Presidente do TSE e também ministro do STF, Gilmar Mendes deixou claro que a ideia de um plebiscito para realizar novas eleições é uma “brincadeira de criança”.

De acordo com o ministro, a proposta defendida por parte do PT e seus aliados não poderia ser simplesmente imposta pelo Governo Federal, mesmo que Dilma voltasse ao cargo. Trata-se de algo que sairia como proposta e deveria ser aprovada no Congresso, o que certamente não aconteceria.

Ainda conforme o ministro explicou, a ideia de novas eleições com base apenas na vontade do presidente não tem base constitucional, de modo que só para abrir o plebiscito para isso já seria mais um embate político agressivo e desgastante. “A questão do plebiscito teria que passar por uma emenda e teria que ter sua constitucionalidade verificada pelo próprio STF. Na realidade, isso parece muito mais um embate político.
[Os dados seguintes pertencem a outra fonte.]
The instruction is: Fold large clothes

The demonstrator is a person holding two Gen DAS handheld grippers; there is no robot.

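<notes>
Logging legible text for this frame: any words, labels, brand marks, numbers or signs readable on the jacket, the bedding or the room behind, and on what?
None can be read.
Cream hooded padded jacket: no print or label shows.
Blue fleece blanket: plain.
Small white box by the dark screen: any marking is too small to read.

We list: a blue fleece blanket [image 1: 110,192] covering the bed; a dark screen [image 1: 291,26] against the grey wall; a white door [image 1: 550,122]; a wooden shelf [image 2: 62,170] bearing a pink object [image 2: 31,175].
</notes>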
Isto é um pouco uma brincadeira de criança”, disse.

Para Gilmar, que esteve no Recife participando de um evento no Tribunal Regional Federal da 5ª Região, não há previsão na Constituição por novas eleições e a proposta de um plebiscito seria mais um “embate político”. “A questão do plebiscito teria que passar por uma emenda e teria que ter sua constitucionalidade verificada pelo próprio STF. Na realidade, isso parece muito mais um embate político. Isto é um pouco uma brincadeira de criança”, disse.

“A presidente Dilma, na Câmara, teve 140 votos. Se ela tivesse tido 171 teria impedido o impeachment. Ela agora vai conseguir três quintos para aprovar uma emenda constitucional na Câmara e depois no Senado? Respondam vocês mesmos”, destacou Gilmar.